Le décret migratoire du président Donald Trump, entré en vigueur le 27 janvier et valide d’abord pour 90 jours, limite l’entrée aux ressortissants du Yémen, de l’Iran, de l’Irak, de la Syrie, de la Libye, de la Somalie et du Soudan.
Il n’est pas clair si les étudiants ou travailleurs munis d’un visa sont touchés; l’administration a fourni des réponses contradictoires à cette question.
Ainsi, un étudiant au doctorat ou un chercheur postdoctoral dans une institution américaine et provenant d’un de ces pays pourrait se voir refuser l’entrée aux États-Unis lors de son retour après un congrès scientifique ou des vacances à l’étranger, par exemple. «C’est dommage, car le fruit des travaux de recherche circule de façon libre partout dans le monde, mais les chercheurs, eux, ne peuvent pas se déplacer», commente Christian Landry, professeur à l’Université Laval et chercheur en génomique évolutive.
«J’ai fait mon doctorat aux États-Unis et je comprends combien c’est important d’y revenir. Les gens ont non seulement du travail qui les attend, mais aussi des maisons, des conjoints, des enfants, des chiens!» Surtout, les États-Unis se privent de «grands talents».

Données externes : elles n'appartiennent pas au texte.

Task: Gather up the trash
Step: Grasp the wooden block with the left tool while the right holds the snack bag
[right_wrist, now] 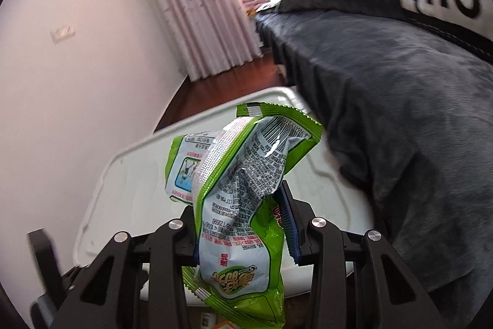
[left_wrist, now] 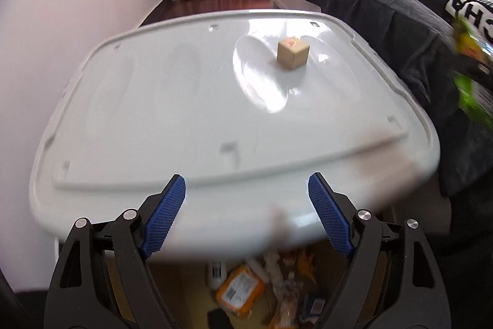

Un chercheur dans son laboratoire, Luca Freschi, est directement touché par la mesure. Il s’apprêtait à déménager aux États-Unis, en mars, pour accomplir un postdoctorat à la Harvard Medicine School. Il est d’origine italienne, son entrée n’est donc pas compromise… mais sa femme est iranienne. «Il doit décider s’il y va pour commencer sans elle, ou pas», raconte M. Landry.
L’histoire de Luca Freschi a été décrite dans un article sur le site web de la revue scientifique Nature.
Les chercheurs qui voyagent le plus sont souvent les étudiants au doctorant et les chercheurs postdoctoraux, explique Timothée Poisot, professeur en écologie quantitative et computationnelle à l’Université de Montréal, qui figure aussi sur la Science Solidarity List. «Ils sont déjà en situation de précarité et toute interruption dans leur carrière peut avoir un impact sur la possibilité de trouver un emploi après.»
D’autres chercheurs de l’Université Laval, de l’Université de Montréal et de l’Université McGill ont aussi offert des espaces de bureau ou de laboratoire pour tout chercheur étranger incapable de rentrer aux États-Unis.